After Katrina, the state of New Jersey enacted a bill along these lines. You’ll see this in its “statement” paragraph: “The bill requires counties and municipalities to review and update emergency operations plans at least every year.” If you have a plan that’s five to seven years old, it will be useless in a disaster.
How long have you waited to do a review of your systems? Whether you’re a private organization or a local government, you have to have a plan that’s fairly recent and has been tested at least on a yearly basis.
Top 10 Signs of a Poor Plan
- You try to look for it but the last person who had it on his or her desk is retired.
- The plan talks about how to turn off all the gas lights on each block in case of a tornado.
- The plan has a date that precedes Sept. 11, 2001.
- The contact list is so old that half the names on it are now names on your city’s street signs.

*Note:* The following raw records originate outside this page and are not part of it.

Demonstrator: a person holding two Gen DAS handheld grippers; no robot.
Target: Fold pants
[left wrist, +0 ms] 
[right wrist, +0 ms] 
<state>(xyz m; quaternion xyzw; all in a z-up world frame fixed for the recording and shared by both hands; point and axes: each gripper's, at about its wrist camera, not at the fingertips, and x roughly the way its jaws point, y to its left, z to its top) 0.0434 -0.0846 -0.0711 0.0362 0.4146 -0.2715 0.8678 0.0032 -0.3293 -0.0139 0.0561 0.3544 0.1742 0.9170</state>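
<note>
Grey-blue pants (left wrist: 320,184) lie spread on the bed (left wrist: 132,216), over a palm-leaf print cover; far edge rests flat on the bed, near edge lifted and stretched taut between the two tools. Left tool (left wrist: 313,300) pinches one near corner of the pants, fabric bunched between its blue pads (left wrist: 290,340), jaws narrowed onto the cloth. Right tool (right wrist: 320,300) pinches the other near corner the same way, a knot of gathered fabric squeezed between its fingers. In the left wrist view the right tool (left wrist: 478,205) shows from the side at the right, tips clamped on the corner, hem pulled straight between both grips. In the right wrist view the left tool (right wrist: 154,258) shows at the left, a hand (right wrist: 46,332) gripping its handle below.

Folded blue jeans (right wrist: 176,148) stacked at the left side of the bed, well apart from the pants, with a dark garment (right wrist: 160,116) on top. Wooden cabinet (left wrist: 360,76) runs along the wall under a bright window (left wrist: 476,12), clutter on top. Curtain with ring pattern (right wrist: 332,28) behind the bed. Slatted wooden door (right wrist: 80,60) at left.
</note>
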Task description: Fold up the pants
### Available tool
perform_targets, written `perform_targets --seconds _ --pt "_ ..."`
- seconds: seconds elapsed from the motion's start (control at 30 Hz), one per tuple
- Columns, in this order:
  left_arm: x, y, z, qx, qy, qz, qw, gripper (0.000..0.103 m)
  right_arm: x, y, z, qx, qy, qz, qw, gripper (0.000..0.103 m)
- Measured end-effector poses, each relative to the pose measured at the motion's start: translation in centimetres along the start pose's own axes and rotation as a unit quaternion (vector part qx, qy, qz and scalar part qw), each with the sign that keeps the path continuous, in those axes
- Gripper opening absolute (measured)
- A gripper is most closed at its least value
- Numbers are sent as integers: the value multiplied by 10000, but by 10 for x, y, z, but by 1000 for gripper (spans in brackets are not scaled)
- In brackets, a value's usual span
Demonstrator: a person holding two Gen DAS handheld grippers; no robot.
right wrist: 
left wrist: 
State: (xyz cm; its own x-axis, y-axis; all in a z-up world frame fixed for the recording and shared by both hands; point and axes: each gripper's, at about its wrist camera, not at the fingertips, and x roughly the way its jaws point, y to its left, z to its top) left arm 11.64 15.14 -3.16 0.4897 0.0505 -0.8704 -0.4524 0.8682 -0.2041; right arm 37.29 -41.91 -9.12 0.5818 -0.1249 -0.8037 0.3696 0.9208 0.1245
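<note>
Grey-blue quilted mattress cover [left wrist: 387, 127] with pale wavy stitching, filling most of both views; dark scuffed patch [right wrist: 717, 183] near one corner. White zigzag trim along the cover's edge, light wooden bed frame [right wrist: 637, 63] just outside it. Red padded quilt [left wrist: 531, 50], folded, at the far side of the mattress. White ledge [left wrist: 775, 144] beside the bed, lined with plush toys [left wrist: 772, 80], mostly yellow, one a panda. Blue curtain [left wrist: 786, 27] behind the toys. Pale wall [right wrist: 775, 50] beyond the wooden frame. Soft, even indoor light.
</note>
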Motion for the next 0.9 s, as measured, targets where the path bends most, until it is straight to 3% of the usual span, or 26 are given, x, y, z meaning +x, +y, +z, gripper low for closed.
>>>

- While you could look for it, you are waist deep in water on the first floor and have to figure out how to get to the basement where it is stored.
- The plan has a date preceding Katrina (Aug. 29, 2005).
- You open it up and half the pages are missing because someone was using a page every day to start the space heater in the winter.
- After six years, you decide to finally test it. The equipment that it describes how to operate has all been upgraded twice in six years.
- The area codes that are defined in the plan have been changed.
- The plan refers to all the policies and checklists you can get from files on the 5.25-inch disk in the folder jacket pocket.
Plans that haven’t been tested are probably not worth the paper they are printed on especially if they are a couple years old. With all the money that’s spent on various emergency programs, you would think your municipality is relatively safe in the event of an emergency.
Don’t take it for granted. The newer the date on the plan, the more likely it will be of some value if it’s ever put into action. It was hopefully tested in some dry run or simulation exercise.
Carlinism: Emergency operations plans are only good if they are tested and revised annually.